The prevailing thought has been that mechanisms of cutaneous vasodilatation during passive heat stress and sustained dynamic exercise are the same, or very similar.
Nitric oxide (NO) has been shown to be important for increasing skin blood flow during passive heat stress but it is unknown if this molecule is also involved during sustained dynamic exercise.

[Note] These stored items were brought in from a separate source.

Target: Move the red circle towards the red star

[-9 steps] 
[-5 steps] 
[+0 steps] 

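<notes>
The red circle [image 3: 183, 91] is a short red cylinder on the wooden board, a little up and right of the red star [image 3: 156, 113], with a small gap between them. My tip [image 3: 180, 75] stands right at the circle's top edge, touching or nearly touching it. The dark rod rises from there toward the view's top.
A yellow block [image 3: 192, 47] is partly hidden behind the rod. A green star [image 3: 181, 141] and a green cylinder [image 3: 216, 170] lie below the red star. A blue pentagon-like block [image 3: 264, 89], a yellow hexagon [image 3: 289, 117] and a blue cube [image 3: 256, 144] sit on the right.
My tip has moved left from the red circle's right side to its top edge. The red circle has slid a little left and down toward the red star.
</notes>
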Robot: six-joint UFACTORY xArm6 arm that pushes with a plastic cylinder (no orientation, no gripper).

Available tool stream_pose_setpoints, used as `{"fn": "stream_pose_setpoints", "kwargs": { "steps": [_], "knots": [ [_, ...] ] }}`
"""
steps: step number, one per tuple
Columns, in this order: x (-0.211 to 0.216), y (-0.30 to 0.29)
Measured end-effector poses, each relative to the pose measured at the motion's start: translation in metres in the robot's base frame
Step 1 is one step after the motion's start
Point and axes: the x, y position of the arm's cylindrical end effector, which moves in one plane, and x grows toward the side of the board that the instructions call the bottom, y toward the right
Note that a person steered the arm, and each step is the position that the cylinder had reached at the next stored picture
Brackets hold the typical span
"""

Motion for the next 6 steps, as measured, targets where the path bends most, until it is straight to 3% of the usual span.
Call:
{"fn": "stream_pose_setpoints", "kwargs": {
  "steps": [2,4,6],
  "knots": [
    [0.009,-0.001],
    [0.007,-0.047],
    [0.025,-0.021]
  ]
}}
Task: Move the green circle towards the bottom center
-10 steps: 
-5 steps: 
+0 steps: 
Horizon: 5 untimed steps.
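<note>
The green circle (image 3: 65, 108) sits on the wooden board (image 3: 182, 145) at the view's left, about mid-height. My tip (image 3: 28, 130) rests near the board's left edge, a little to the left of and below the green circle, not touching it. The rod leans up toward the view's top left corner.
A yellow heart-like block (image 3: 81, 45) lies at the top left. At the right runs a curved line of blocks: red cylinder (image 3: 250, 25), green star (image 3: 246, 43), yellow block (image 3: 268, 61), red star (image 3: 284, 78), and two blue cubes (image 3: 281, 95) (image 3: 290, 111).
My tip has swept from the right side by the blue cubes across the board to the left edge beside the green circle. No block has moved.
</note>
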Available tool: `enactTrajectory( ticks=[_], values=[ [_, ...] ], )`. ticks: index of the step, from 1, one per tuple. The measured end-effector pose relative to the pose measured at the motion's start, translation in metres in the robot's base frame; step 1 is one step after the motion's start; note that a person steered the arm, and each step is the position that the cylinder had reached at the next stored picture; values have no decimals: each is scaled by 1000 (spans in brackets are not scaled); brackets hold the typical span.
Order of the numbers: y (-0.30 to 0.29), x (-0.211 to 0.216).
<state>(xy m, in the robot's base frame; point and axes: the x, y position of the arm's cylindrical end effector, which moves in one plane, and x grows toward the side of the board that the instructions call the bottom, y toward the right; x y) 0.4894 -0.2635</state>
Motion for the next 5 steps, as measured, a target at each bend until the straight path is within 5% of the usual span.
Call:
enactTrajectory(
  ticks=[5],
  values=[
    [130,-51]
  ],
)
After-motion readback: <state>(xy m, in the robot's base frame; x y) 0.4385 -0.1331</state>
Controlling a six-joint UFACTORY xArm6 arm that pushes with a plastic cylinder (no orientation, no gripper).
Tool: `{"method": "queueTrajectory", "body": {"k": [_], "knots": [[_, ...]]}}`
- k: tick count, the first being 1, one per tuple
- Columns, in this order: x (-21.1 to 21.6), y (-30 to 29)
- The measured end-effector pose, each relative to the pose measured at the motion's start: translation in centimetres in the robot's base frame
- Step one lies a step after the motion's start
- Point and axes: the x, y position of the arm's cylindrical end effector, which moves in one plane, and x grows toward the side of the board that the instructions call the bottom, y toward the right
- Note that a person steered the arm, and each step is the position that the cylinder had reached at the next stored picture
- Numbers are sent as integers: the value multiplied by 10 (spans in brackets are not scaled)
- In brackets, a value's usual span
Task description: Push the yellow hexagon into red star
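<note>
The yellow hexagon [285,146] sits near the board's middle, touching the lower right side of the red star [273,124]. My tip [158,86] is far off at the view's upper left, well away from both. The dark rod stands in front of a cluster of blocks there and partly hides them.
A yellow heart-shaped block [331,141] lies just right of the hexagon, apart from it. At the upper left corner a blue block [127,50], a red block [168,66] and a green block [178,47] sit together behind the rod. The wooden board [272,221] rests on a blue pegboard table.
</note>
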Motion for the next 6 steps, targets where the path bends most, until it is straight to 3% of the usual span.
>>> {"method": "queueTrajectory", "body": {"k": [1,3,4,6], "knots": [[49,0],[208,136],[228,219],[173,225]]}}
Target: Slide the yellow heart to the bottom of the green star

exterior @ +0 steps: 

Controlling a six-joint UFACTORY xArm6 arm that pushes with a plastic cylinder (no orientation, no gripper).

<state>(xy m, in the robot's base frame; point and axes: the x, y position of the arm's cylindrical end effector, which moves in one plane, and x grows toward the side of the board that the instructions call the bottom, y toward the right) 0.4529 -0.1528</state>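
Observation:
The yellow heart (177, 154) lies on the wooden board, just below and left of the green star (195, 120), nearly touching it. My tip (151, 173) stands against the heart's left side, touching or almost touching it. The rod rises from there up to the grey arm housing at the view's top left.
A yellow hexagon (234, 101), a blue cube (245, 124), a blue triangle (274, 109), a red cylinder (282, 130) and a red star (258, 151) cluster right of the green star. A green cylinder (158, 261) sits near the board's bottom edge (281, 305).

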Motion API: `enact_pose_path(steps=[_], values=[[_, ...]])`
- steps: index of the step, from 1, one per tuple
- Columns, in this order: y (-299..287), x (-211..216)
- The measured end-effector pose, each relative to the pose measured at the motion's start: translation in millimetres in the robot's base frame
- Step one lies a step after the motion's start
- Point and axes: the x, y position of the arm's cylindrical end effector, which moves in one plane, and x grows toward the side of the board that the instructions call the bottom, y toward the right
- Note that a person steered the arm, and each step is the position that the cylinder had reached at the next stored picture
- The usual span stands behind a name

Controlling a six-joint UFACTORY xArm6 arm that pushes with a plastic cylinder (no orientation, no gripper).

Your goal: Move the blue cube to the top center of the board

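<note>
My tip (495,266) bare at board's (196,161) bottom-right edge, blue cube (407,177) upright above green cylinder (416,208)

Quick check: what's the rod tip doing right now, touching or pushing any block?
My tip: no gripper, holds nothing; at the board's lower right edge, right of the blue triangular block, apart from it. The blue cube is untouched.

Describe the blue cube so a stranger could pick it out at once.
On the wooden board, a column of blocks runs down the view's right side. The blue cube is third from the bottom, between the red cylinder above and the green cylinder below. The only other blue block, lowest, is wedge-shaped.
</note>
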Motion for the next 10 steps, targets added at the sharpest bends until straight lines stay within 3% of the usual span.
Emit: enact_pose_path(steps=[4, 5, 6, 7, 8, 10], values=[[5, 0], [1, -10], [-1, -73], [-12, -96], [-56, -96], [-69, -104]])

The findings from our study suggest NO is involved in increasing skin blood flow during sustained dynamic exercise in humans but the NO is produced from a different enzyme compared to passive heat stress.
These findings may help us better understand and aid individuals who have difficulty regulating their body temperature during sustained dynamic exercise (e.g. ageing).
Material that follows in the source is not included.